SIとは、システムインテグレータの略称で、ソフトウェアシステムを構築するサービスを提供するビジネスのことです。少し分かりやすいようにSIer(エスアイヤー)ということもあります。
SES無しのシステム構築だけを事業としている企業では、仕事の内容は以下が中心となります。
- 営業活動
- 要求分析
(何をするためのシステムなのか明確にする) - 設計
(何をどんなふうに作るのか検討し明確にする) - 実装
(プログラミング) - テスト
(設計したとおりにプログラミングされていること、分析したとおりの要求を満足できることを確認する)
こういった事業では、企業としては以下のことを重要視します。
- より幅広い業務知識を持ち、より多くの企業のシステムを構築できるようにすること
または、特定業務に精通すること - システムへの多様化する要求(スマホ、IoT、AI、VR…)に答えられるよう様々な技術に精通すること
または、特定技術に精通すること - 同じ時間で、より速く品質の良いものを構築できるようになること
- 正確に要求を見定めて、システム構築に必要な時間を見積もりすること
これらは全て、エンジニアのスキルアップなくして実現できません。
メリットは?
したがって、エンジニアとしては
- 技術力アップ → 給与アップに繋がりやすい環境
- 「成長できる(技術力を磨ける)環境」である事が多い
作るのが仕事なので、作る技術を磨く機会に溢れています。 - 働く場所について比較的自由。
客先常駐は不要なので、働く場所に関わらず成果をきっちり出せる人なら働く場所について融通が利きます。
※最近は在宅勤務可能な企業もどんどん増えてきています
(年々3倍くらいになっている印象)
デメリットは?
さて、良い事ばかりのようですが、気をつけるべき点もいくつかあります。
- 高い技術力・適応力が求められる事が多い。
ある程度の研修制度がある企業が多いですが、素養によっては個人の努力もかなり要求されます。また、研修期間以降も、次々でてくる新技術に対して適応していく必要があります。
未経験採用のところは少ないので、未経験OKのところでスキルをあげてからこういった企業を目指すのも良いでしょう。 - 作っては次、作っては次、の繰り返しなので、職場によっては、常に納期に追われる事になります。
給与はどんな風に決まる?
こういった企業でもSES中心の企業と同様に、大きな企業ほど給与水準が高い傾向があります。
ただし、SESなしでSIerだけをやっている企業には、大企業というのは少ないと思います。規模的にはベンチャーが多く、せいぜい中小企業レベルでしょう。

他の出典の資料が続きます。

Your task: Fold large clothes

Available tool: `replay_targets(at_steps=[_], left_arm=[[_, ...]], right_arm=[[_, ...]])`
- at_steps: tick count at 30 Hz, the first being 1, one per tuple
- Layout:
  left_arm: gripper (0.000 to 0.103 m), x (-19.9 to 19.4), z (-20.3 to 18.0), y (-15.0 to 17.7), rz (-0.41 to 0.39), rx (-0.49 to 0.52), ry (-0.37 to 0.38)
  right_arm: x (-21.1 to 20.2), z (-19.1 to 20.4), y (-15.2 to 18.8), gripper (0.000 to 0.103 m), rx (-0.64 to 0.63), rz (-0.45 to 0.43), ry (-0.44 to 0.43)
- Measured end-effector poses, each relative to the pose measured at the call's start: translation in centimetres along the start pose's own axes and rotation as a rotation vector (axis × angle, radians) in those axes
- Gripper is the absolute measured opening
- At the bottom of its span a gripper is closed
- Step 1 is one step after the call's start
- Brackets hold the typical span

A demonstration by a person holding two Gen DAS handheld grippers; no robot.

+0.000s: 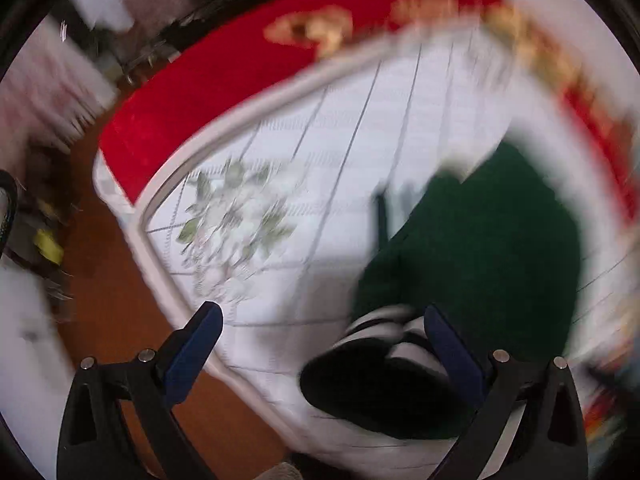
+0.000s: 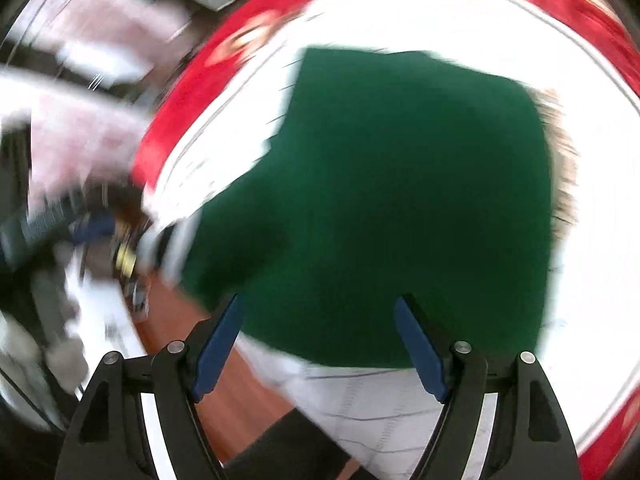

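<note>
You're in a bedroom at home: a mattress [image 1: 320, 152] with quilted white ticking and a flower print, a red blanket [image 1: 224, 76] along its far edge, brown floor [image 1: 108, 300] beside it, and blurred household clutter [image 2: 80, 92] beyond.

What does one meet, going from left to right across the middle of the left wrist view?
Brown floor → white bed edge → flower print on the white quilt → green garment.

Dark green garment [image 2: 392, 200]; white floral quilt [image 1: 280, 200]; red blanket [image 1: 208, 92].
</note>
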State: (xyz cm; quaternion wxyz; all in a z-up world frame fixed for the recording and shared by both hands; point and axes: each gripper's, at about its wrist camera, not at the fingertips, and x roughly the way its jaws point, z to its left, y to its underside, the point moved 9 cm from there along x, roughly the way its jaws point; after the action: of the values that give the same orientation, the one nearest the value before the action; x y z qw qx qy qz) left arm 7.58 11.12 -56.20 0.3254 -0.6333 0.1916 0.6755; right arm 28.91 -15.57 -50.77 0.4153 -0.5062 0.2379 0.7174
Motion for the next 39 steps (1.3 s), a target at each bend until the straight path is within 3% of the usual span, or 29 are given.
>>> replay_targets(at_steps=[2, 3, 7, 8, 10, 11, 14, 17, 21, 25, 28, 33, 35, 36, 37, 38, 39], left_arm=[[0.103, 3.2, 0.9, 2.2, 0.054, 0.034, -0.085], [0.103, 4.6, 1.6, 3.3, 0.087, 0.039, -0.105], [0.103, 8.7, 3.9, 6.3, 0.196, -0.003, -0.078], [0.103, 8.8, 3.9, 6.2, 0.193, -0.003, -0.074], [0.103, 8.5, 3.9, 5.7, 0.177, 0.025, -0.1], [0.103, 8.2, 3.8, 5.4, 0.166, 0.037, -0.111], [0.103, 6.5, 4.0, 4.2, 0.131, 0.045, -0.13], [0.103, 4.0, 4.3, 2.8, 0.089, 0.054, -0.143], [0.103, -0.5, 3.3, -0.3, 0.007, 0.043, -0.077], [0.103, -2.3, 0.2, -3.8, -0.058, 0.049, 0.011], [0.103, -0.8, -3.4, -6.5, -0.055, 0.076, 0.115], [0.102, 5.5, -10.2, -10.1, 0.023, 0.157, 0.241], [0.101, 7.2, -12.3, -11.0, 0.044, 0.196, 0.253], [0.088, 7.7, -13.3, -11.4, 0.027, 0.227, 0.264], [0.053, 7.3, -14.1, -11.6, 0.0, 0.243, 0.28], [0.044, 6.7, -14.6, -11.6, -0.021, 0.259, 0.284], [0.021, 5.9, -14.4, -11.8, -0.06, 0.272, 0.243]], right_arm=[[-0.1, -2.9, -1.6, 0.073, 0.062, -0.015, 0.025], [-0.3, -3.9, -4.1, 0.071, 0.078, -0.016, 0.04], [1.0, -3.2, -5.9, 0.071, 0.108, -0.061, 0.026], [2.3, -4.5, -8.0, 0.07, 0.118, -0.067, 0.006], [5.0, -2.5, -10.4, 0.069, 0.108, -0.083, 0.019], [6.7, -2.4, -11.6, 0.069, 0.082, -0.089, 0.072], [12.3, -1.1, -12.2, 0.071, 0.072, 0.001, 0.188], [11.9, -0.3, -12.4, 0.073, 0.054, 0.033, 0.206], [6.0, -1.8, -10.9, 0.073, 0.142, -0.033, 0.015], [2.1, -7.1, -7.7, 0.073, 0.265, -0.085, -0.002], [1.5, -12.3, -3.9, 0.073, 0.377, -0.069, 0.013], [4.7, -15.4, -1.8, 0.073, 0.495, -0.037, -0.003], [5.5, -15.7, -1.8, 0.073, 0.507, -0.039, -0.001], [6.2, -15.6, -2.1, 0.073, 0.51, -0.041, -0.007], [6.3, -15.5, -2.2, 0.073, 0.511, -0.043, -0.015], [6.7, -15.7, -2.2, 0.073, 0.516, -0.045, -0.019], [6.7, -15.8, -2.1, 0.073, 0.519, -0.046, -0.02]])
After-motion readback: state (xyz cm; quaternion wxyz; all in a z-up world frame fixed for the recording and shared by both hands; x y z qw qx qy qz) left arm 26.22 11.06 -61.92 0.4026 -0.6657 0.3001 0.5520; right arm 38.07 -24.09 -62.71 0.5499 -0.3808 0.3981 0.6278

しかし、こういった企業の給与は、能力を重視するため社員ごとに大きく違う事もよくあります。
それに加えて、技術的・業務知識的な強みを持っている企業では、大企業に迫るほどの給与水準を持っているところもあります。
どんな人に向いている?
「新しい技術を試して使えるようになるのが大好き」な根っからの職人気質な人に向いています。
未経験からどうすればSI(SESなし)のエンジニアになれる?
少ないですが、未経験可の新卒枠があります。
転職で狙うなら、以下のようなパターンがありそうです。
- 未経験 → SES(~30才くらい) → スキルと実績をつくって転職
- 未経験 → フリーランス(~40才くらい) → 紹介で転職
いずれの場合も、スキルと実績を書類選考の段階からしっかりアピールするのがポイントになります。